Do the Poor Waste Transfers on Booze and Cigarettes? No

|

This page in:

While discussing a cash transfer program, a senior government official in Nicaragua spoke for many when she worried that “husbands were waiting for wives to return in order to take the money and spend it on alcohol” [Moore 2009]. This concern around cash transfer programs comes up again and again. For at least some of the poor, some will say, “Isn’t that how they became poor in the first place?”

In a recent paper, we examined all the evidence we could find on whether this actually happens. While few papers are specifically focused on whether the poor spend transfers on alcohol and other, similar goods, many evaluations of cash transfer programs examine consumption by categories. We winnowed through over 4,000 papers to identify 19 papers from around the world that examine the impact of participation in a cash transfer program on overall consumption (from any income, not just transfer income) of a range of goods.
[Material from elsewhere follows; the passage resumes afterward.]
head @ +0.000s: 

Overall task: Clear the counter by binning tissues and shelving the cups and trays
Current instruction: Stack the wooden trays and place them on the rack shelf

We focused on alcohol and tobacco because these are commonly grouped together and consumption of these is the most frequently measured among such goods, although the occasional paper examined the impact on consumption of doughnuts [Aker 2013] or Chinese food [Dasso and Fernandez 2013].

What would we expect to find?  Many people enjoy alcohol, and there is some evidence from the US [Decker and Schwartz 2000] and the UK [Banks, Blundell and Lewbel 1997] that alcohol is a normal good: In other words, when people get more money (at least up to a point), they spend more on alcohol. So this - the income effect - could lead alcohol expenditures to increase as these households get richer. If one found this to be the case, it wouldn’t mean that recipients are blowing all the transfers on alcohol: It could just mean they buy a little bit more of lots of things they enjoy: Education, health, doughnuts, and some alcohol, too.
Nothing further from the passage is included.